While Paul was waiting for them in Athens, he was greatly distressed to see that the city was full of idols. So he reasoned in the synagogue with both Jews and God-fearing Greeks, as well as in the marketplace day by day with those who happened to be there. A group of Epicurean and Stoic philosophers began to debate with him. Some of them asked, “What is this babbler trying to say?” Others remarked, “He seems to be advocating foreign gods.” They said this because Paul was preaching the good news about Jesus and the resurrection. Then they took him and brought him to a meeting of the Areopagus, where they said to him, “May we know what this new teaching is that you are presenting? You are bringing some strange ideas to our ears, and we would like to know what they mean.” (All the Athenians and the foreigners who lived there spent their time doing nothing but talking about and listening to the latest ideas.) Paul then stood up in the meeting of the Areopagus and said:
“People of Athens! I see that in every way you are very religious. For as I walked around and looked carefully at your objects of worship, I even found an altar with this inscription: to an unknown god.
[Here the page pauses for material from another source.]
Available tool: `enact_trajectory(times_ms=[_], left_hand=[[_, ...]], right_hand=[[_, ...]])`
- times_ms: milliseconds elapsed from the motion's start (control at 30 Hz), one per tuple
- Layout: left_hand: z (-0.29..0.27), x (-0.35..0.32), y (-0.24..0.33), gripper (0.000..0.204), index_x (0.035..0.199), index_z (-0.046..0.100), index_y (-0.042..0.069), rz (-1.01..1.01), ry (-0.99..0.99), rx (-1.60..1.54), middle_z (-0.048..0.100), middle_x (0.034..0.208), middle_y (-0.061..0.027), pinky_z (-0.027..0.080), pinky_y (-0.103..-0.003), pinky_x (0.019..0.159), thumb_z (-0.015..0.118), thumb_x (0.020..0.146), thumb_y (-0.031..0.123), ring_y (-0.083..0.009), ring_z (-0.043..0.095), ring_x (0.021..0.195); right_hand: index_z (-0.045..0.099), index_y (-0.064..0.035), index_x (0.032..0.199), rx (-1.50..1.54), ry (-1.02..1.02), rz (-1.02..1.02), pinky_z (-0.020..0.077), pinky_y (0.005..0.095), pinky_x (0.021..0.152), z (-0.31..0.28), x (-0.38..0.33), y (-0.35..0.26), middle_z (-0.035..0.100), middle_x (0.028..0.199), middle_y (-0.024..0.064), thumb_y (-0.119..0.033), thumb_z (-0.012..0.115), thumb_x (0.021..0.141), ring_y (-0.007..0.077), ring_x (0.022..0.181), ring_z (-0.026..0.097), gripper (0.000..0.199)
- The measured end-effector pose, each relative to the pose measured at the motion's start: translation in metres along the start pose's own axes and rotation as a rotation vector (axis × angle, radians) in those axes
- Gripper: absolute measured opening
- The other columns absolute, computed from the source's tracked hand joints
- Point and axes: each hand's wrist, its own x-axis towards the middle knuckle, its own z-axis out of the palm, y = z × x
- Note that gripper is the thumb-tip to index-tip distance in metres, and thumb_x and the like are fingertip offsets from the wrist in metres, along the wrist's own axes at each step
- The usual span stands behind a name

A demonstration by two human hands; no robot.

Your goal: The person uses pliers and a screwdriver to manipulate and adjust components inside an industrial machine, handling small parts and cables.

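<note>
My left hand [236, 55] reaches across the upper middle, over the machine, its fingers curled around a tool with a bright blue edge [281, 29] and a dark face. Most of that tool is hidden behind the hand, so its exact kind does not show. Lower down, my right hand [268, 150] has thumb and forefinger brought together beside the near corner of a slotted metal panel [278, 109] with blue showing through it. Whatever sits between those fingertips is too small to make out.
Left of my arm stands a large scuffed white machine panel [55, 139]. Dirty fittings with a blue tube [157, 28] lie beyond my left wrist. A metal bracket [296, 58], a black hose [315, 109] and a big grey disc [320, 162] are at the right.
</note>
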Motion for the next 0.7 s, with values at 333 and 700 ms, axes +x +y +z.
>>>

So you are ignorant of the very thing you worship —and this is what I am going to proclaim to you. The God who made the world and everything in it is the Lord of heaven and earth and does not live in temples built by human hands. And he is not served by human hands, as if he needed anything. Rather, he himself gives everyone life and breath and everything else. From one man he made all the nations, that they should inhabit the whole earth; and he marked out their appointed times in history and the boundaries of their lands. God did this so that they would seek him and perhaps reach out for him and find him, though he is not far from any one of us. ‘For in him we live and move and have our being.’ As some of your own poets have said, ‘We are his offspring. Therefore since we are God’s offspring, we should not think that the divine being is like gold or silver or stone—an image made by human design and skill. In the past God overlooked such ignorance, but now he commands all people everywhere to repent. For he has set a day when he will judge the world with justice by the man he has appointed. He has given proof of this to everyone by raising him from the dead.”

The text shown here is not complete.